OPEN SPACE
Article
publié dans la Lettre n° 384
du
15 juin 2015
OPEN SPACE. Conception et mise en
scène Mathilda May avec Stéphanie Barreau, Agathe Cemin, Gabriel
Dermidjian, Loup-Denis Elion, Gil Galliot, Emmanuel Jeantet, Dédeine
Volk-Leonovitch.
L’open space de l’agence est plongé dans une semi obscurité,
seulement éclairé par un néon poussif. La femme de ménage s’affaire,
enfin, c’est un bien grand mot, elle caresse les meubles de son
chiffon à poussière, contournant largement les objets, passe distraitement
la serpillière, noire de crasse, celle ronde à gros fils que l’on
presse pour essorer et qui ne nettoie rien. Les portes de l’ascenseur
s’ouvrent sur un petit groupe baigné dans une mélodie lénifiante.
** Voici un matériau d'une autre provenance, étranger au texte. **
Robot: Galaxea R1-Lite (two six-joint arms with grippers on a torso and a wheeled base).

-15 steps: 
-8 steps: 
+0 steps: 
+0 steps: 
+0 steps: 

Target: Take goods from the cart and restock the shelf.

Les employés en sortent et poursuivent leur « conversation » tout
en retirant manteaux, gants et chapeaux. Puis ils prennent place
dans leurs fauteuils respectifs qui grincent sous leur poids. Leurs
bureaux ont, eux aussi, vécu de meilleurs jours. Sur celui de l’employé
mis au placard depuis un certain temps, trône un minitel, comme
lui vestige d’une époque à jamais révolue. Chacun vaque à ses occupations,
répond au téléphone, délivrant le même message d’accueil émis sur
des tons différents. Les heures s’écoulent entre les ordinateurs,
la machine à café, la photocopieuse, les séjours plus ou moins prolongés
dans les espaces toilettes ou fumeurs. Les comportements trahissent
les caractères et les états d’esprit. La réalité se mêle aux rêves
les plus fous, l’imagination se libère chez le narcissique ambitieux,
l’amoureuse transie, la vampe aux talons rouges, celle qui tutoie
un peu trop la bouteille et bien sûr l’employé mis au placard qui
tente vainement d’attirer l’attention. Survient le patron harcelé
par une épouse acariâtre et angoissé par les résultats apparemment
désastreux de son agence. On dialogue, on pique des fous rires,
on s’épie, on se jalouse, bref, on vit une journée de la vie quotidienne
d’une agence, interrompue par des éléments extérieurs, réparateur
de la machine à café accueilli avec enthousiasme ou livreur de pizzas…
Ce spectacle sans texte n’existerait pas sans le sens aigu de l’observation
de Mathilda May et le formidable travail de la musique, de la chorégraphie
et du bruitage qui l’accompagnent. Le microcosme qui s’ébat dans
l’espace décloisonné, décor efficace d’Alain Lagarde, est croqué
avec une profusion d’idées aussi désopilantes qu’émouvantes. Les
moindres actions ou gestes sont ponctués par le bruit amplifié qui
les caractérisent, le clapotement de l’eau au contact de la serpillière,
le grésillement du néon, le gargouillement du comprimé effervescent,
le claquement des talons hauts sur le sol, le crachotement de la
machine à café récalcitrante, le fracas de la chasse d’eau, les
timbres divers des sonneries ... Les « monologues » ou « dialogues
» sont réduits à un babillage incompréhensible émis par des employés
pas toujours modèles, de temps en temps ponctués par des chansons
ou des pas de danse, face à un patron qui perd peu à peu les pédales.
Cette journée de labeur ordinaire s’écoule, émaillée de petits événements
extraordinaires, le discours aux accents très hitlériens du patron,
des tentatives de suicide vouées à l’échec, un anniversaire souhaité
à l’employé mis au placard, salué par un Happy birthday to you,
où le prénom est escamoté pour l’avoir complétement oublié, le malaise
imprévu et l’arrivée du Samu… L’ osmose se fait entre les comédiens
dont on admire l’aisance du jeu corporel et gestuel. La bande sonore
colle parfaitement au comique de situation. Une véritable prouesse
technique et artistique. MP.P. Théâtre de Paris 9e.